◆ Problem to solve ◆
Please repeat each of the records that follow, exactly as written.

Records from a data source

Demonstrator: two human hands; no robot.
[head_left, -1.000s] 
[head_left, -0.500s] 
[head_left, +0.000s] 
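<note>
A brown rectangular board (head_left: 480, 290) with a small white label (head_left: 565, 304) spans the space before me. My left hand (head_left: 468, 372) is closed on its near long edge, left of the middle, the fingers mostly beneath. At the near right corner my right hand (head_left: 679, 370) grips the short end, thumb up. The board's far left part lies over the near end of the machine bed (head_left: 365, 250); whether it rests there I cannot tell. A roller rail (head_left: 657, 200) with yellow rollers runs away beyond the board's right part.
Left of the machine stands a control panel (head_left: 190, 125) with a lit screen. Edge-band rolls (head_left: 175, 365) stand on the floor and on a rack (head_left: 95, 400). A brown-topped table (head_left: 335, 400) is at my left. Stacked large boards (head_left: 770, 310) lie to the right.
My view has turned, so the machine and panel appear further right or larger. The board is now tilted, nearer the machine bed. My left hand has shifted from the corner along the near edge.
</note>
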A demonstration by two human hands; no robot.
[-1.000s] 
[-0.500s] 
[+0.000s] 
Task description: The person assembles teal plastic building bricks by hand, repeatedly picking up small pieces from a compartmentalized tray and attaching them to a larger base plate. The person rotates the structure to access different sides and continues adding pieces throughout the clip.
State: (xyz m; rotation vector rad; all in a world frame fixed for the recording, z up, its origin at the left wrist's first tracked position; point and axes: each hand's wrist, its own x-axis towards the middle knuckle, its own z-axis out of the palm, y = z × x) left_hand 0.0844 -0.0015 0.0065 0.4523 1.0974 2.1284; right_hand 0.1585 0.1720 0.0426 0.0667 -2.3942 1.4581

◆ Response to the task ◆
Demonstrator: two human hands; no robot.
[head_left, -1.000s] 
[head_left, -0.500s] 
[head_left, +0.000s] 
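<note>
A brown rectangular board (head_left: 480, 290) with a small white label (head_left: 565, 304) spans the space before me. My left hand (head_left: 468, 372) is closed on its near long edge, left of the middle, the fingers mostly beneath. At the near right corner my right hand (head_left: 679, 370) grips the short end, thumb up. The board's far left part lies over the near end of the machine bed (head_left: 365, 250); whether it rests there I cannot tell. A roller rail (head_left: 657, 200) with yellow rollers runs away beyond the board's right part.
Left of the machine stands a control panel (head_left: 190, 125) with a lit screen. Edge-band rolls (head_left: 175, 365) stand on the floor and on a rack (head_left: 95, 400). A brown-topped table (head_left: 335, 400) is at my left. Stacked large boards (head_left: 770, 310) lie to the right.
My view has turned, so the machine and panel appear further right or larger. The board is now tilted, nearer the machine bed. My left hand has shifted from the corner along the near edge.
</note>
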A demonstration by two human hands; no robot.
[-1.000s] 
[-0.500s] 
[+0.000s] 
Task description: The person assembles teal plastic building bricks by hand, repeatedly picking up small pieces from a compartmentalized tray and attaching them to a larger base plate. The person rotates the structure to access different sides and continues adding pieces throughout the clip.
State: (xyz m; rotation vector rad; all in a world frame fixed for the recording, z up, its origin at the left wrist's first tracked position; point and axes: each hand's wrist, its own x-axis towards the middle knuckle, its own z-axis out of the palm, y = z × x) left_hand 0.0844 -0.0015 0.0065 0.4523 1.0974 2.1284; right_hand 0.1585 0.1720 0.0426 0.0667 -2.3942 1.4581

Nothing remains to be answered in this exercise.